> [Exercise]:
No pictures in the copy. Write out the listing below exactly.

> [Data excerpt]:
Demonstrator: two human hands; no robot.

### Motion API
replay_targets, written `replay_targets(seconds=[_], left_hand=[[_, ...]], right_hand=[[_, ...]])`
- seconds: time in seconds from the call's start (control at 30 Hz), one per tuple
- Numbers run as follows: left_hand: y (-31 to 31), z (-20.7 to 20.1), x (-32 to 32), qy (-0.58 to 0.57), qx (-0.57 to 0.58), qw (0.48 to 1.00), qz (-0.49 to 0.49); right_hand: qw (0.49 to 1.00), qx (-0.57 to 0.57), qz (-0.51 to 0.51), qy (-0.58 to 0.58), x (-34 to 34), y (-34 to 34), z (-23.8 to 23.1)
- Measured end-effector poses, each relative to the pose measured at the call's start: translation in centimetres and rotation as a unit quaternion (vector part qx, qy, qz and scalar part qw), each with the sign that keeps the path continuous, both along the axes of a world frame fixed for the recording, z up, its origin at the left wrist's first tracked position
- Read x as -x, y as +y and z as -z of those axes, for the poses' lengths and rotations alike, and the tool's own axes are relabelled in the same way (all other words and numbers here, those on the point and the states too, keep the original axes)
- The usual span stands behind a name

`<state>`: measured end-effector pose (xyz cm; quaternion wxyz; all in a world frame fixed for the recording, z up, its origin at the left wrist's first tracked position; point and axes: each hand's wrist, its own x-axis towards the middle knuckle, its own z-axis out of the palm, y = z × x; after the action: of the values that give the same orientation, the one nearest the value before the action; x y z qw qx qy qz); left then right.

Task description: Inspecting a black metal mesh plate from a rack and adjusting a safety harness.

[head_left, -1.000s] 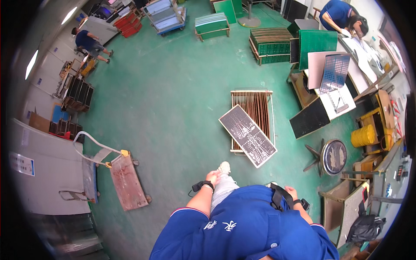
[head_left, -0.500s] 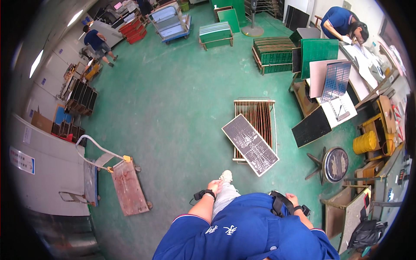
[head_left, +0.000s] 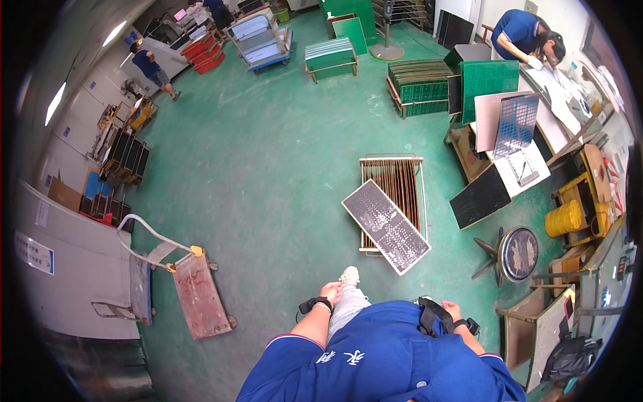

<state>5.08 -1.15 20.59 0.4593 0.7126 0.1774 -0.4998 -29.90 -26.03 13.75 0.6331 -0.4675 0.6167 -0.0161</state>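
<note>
I see the left hand (head_left: 331, 292) low beside the pale trouser leg (head_left: 345, 311), its fingers curled in narrow; I cannot tell whether anything sits inside the curl. The right hand (head_left: 451, 310) hangs at the other side of the body, also loosely curled, and I cannot make out its palm. A dark gadget (head_left: 312, 305) is strapped to the left wrist, and a black strap (head_left: 434, 316) hangs on the shirt just left of the right hand.

Just ahead of the left hand I see a light shoe (head_left: 349, 275). Beyond it, ahead of and between the two hands and apart from both, a dark speckled board (head_left: 386, 228) with a pale edge lies slantwise across a slotted rack (head_left: 395, 159) on the green floor (head_left: 268, 187).

Ahead and to the right of the right hand stands a round stool (head_left: 519, 254); farther right of that hand I find a black backpack (head_left: 569, 358). Well to the left of the left hand sits a reddish flat cart (head_left: 201, 301). Far ahead and right of the right hand, a co-worker (head_left: 516, 33) bends over a table.
</note>
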Motion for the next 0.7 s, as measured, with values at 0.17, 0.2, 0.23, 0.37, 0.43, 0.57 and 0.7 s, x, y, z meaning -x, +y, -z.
replay_targets(seconds=[0.17,0.2,0.23,0.37,0.43,0.57,0.7], left_hand=[[0.0,-0.5,-0.2,-0.004,0.001,1.0,-0.005],[0.0,-0.8,-0.3,-0.008,0.0,1.0,-0.003],[0.1,-0.8,-0.4,-0.007,0.0,1.0,-0.003],[0.9,-0.2,-1.0,-0.02,-0.005,1.0,-0.022],[1.5,0.2,-1.5,-0.027,-0.007,0.999,-0.024],[2.5,0.5,-2.3,-0.044,-0.021,0.998,-0.028],[2.7,-0.2,-2.6,-0.049,-0.031,0.998,-0.034]], right_hand=[[0.999,-0.021,0.029,-0.007,0.5,0.3,0.3],[1.0,-0.011,0.022,0.002,0.4,0.4,-0.1],[1.0,-0.002,0.015,0.012,0.3,0.4,-0.5],[0.999,0.033,-0.007,0.034,0.5,-0.1,-1.8],[0.996,-0.01,0.072,0.043,1.0,-0.7,-1.6],[0.995,-0.003,0.079,0.061,1.4,-1.5,-2.0],[0.994,-0.003,0.079,0.07,1.1,-1.6,-2.4]])
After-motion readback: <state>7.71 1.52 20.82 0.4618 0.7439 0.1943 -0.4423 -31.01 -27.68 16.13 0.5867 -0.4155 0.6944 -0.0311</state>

> [Output of the task]:
Demonstrator: two human hands; no robot.

### Motion API
replay_targets, written `replay_targets(seconds=[_], left_hand=[[_, ...]], right_hand=[[_, ...]])`
- seconds: time in seconds from the call's start (control at 30 Hz), one per tuple
- Numbers run as follows: left_hand: y (-31 to 31), z (-20.7 to 20.1), x (-32 to 32), qy (-0.58 to 0.57), qx (-0.57 to 0.58), qw (0.48 to 1.00), qz (-0.49 to 0.49); right_hand: qw (0.49 to 1.00), qx (-0.57 to 0.57), qz (-0.51 to 0.51), qy (-0.58 to 0.58), x (-34 to 34), y (-34 to 34), z (-23.8 to 23.1)
- Measured end-effector poses, each relative to the pose measured at the call's start: translation in centimetres and rotation as a unit quaternion (vector part qx, qy, qz and scalar part qw), each with the sign that keeps the path continuous, both along the axes of a world frame fixed for the recording, z up, its origin at the left wrist's first tracked position
- Read x as -x, y as +y and z as -z of those axes, for the poses' lengths and rotations alike, and the tool's own axes are relabelled in the same way (all other words and numbers here, those on the point and the states too, keep the original axes)
- The usual span stands behind a name

`<state>`: measured end-effector pose (xyz cm; quaternion wxyz; all in a world frame fixed for the recording, z up, its origin at the left wrist's first tracked position; point and axes: each hand's wrist, its own x-axis towards the middle knuckle, its own z-axis out of the palm, y = z × x; after the action: of the values that give the same orientation, the one nearest the value before the action; x y z qw qx qy qz); left then right.

Task description: Inspecting a black metal mesh plate from a rack and adjusting a safety harness.

[head_left, -1.000s] 
[head_left, -0.500s] 
[head_left, +0.000s] 

<state>5.08 -1.15 20.59 0.4593 0.7126 0.1774 -0.4998 -29.90 -26.03 13.75 0.6331 -0.4675 0.6167 -0.0161</state>
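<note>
I see the left hand (head_left: 331, 292) low beside the pale trouser leg (head_left: 345, 311), its fingers curled in narrow; I cannot tell whether anything sits inside the curl. The right hand (head_left: 451, 310) hangs at the other side of the body, also loosely curled, and I cannot make out its palm. A dark gadget (head_left: 312, 305) is strapped to the left wrist, and a black strap (head_left: 434, 316) hangs on the shirt just left of the right hand.

Just ahead of the left hand I see a light shoe (head_left: 349, 275). Beyond it, ahead of and between the two hands and apart from both, a dark speckled board (head_left: 386, 228) with a pale edge lies slantwise across a slotted rack (head_left: 395, 159) on the green floor (head_left: 268, 187).

Ahead and to the right of the right hand stands a round stool (head_left: 519, 254); farther right of that hand I find a black backpack (head_left: 569, 358). Well to the left of the left hand sits a reddish flat cart (head_left: 201, 301). Far ahead and right of the right hand, a co-worker (head_left: 516, 33) bends over a table.
</note>
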Motion for the next 0.7 s, as measured, with values at 0.17, 0.2, 0.23, 0.37, 0.43, 0.57 and 0.7 s, x, y, z meaning -x, +y, -z.
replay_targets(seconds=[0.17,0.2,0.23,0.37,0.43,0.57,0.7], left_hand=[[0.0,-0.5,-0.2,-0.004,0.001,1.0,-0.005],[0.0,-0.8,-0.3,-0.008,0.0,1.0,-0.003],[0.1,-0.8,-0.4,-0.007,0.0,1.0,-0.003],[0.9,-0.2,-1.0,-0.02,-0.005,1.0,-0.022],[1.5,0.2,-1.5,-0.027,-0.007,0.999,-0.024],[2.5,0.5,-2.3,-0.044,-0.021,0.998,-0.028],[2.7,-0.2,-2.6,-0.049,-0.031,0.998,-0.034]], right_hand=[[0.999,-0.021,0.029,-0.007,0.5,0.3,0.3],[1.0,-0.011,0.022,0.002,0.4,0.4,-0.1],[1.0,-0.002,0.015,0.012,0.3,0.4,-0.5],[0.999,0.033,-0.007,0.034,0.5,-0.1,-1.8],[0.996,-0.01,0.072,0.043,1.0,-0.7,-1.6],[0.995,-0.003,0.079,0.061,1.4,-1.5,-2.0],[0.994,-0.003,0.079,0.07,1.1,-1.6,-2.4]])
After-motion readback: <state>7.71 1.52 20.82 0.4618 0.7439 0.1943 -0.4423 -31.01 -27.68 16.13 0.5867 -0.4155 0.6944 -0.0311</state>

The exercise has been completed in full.